=== WHAT THE EXERCISE ASKS ===
Retype the listing exactly; omit pictures.

*** INFORMATION PROVIDED Section Begins ***

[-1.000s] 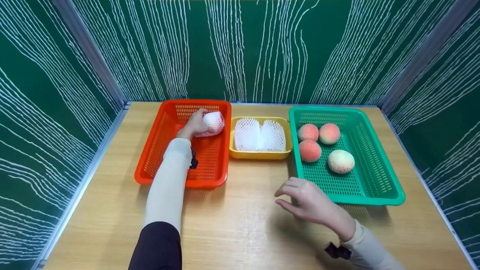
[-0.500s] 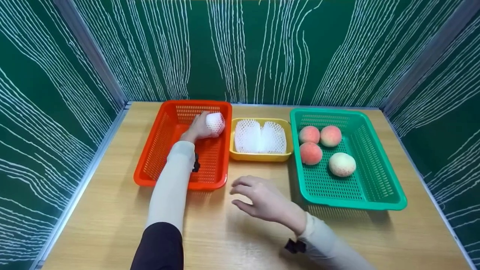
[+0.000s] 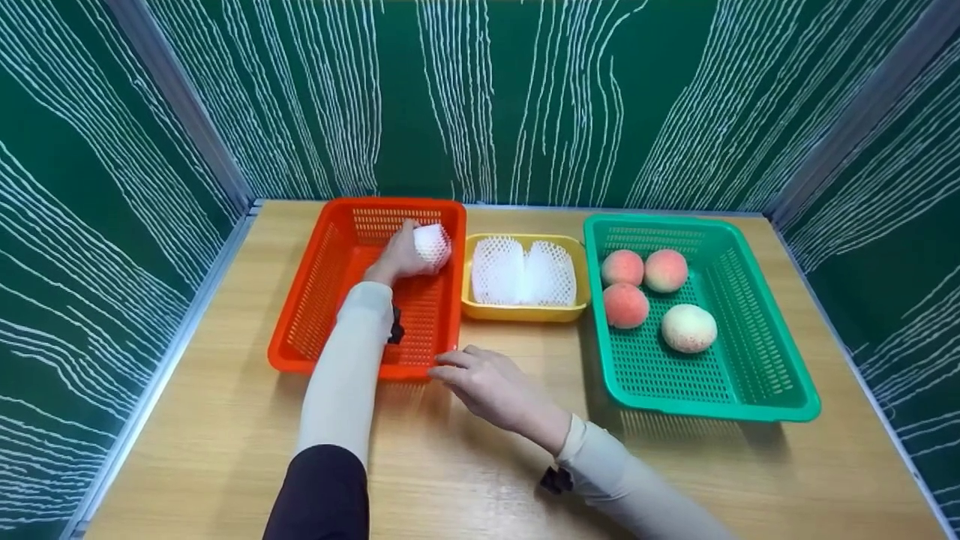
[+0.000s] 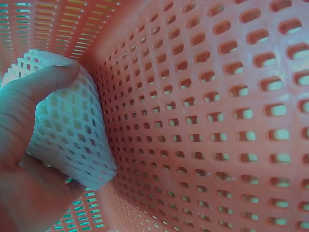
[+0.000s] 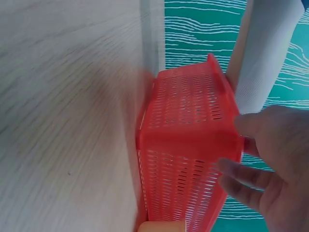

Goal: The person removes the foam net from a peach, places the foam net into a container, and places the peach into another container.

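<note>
In the head view my left hand [image 3: 399, 255] is inside the red basket [image 3: 364, 362], gripping a round thing in a white foam net [image 3: 433, 247] near the basket's right wall. The left wrist view shows the thumb laid over the foam net [image 4: 72, 113]; something yellowish shows faintly through the mesh. My right hand [image 3: 491, 386] is at the red basket's near right corner. In the right wrist view, the thumb and fingers of the right hand [image 5: 275, 169] are spread, loosely extended, around the corner of the red basket's rim [image 5: 190, 140].
A yellow tray [image 3: 525, 311] with white foam nets [image 3: 523, 274] stands between the baskets. At right, a green basket [image 3: 720, 409] holds three pink peaches [image 3: 626, 305] and one pale peach [image 3: 689, 328]. Green panels [image 3: 397, 97] with white lines enclose the wooden table [image 3: 187, 420].
My right hand has moved left, from beside the green basket to the red basket's near right corner. The left hand has shifted slightly right with the foam-netted thing, staying inside the red basket.
</note>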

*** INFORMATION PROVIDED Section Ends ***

=== ANSWER BELOW ===
[-1.000s] 
[-0.500s] 
[+0.000s] 
[+0.000s] 
[+0.000s] 

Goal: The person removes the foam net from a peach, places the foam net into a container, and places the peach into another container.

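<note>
In the head view my left hand [image 3: 399, 255] is inside the red basket [image 3: 364, 362], gripping a round thing in a white foam net [image 3: 433, 247] near the basket's right wall. The left wrist view shows the thumb laid over the foam net [image 4: 72, 113]; something yellowish shows faintly through the mesh. My right hand [image 3: 491, 386] is at the red basket's near right corner. In the right wrist view, the thumb and fingers of the right hand [image 5: 275, 169] are spread, loosely extended, around the corner of the red basket's rim [image 5: 190, 140].
A yellow tray [image 3: 525, 311] with white foam nets [image 3: 523, 274] stands between the baskets. At right, a green basket [image 3: 720, 409] holds three pink peaches [image 3: 626, 305] and one pale peach [image 3: 689, 328]. Green panels [image 3: 397, 97] with white lines enclose the wooden table [image 3: 187, 420].
My right hand has moved left, from beside the green basket to the red basket's near right corner. The left hand has shifted slightly right with the foam-netted thing, staying inside the red basket.
</note>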

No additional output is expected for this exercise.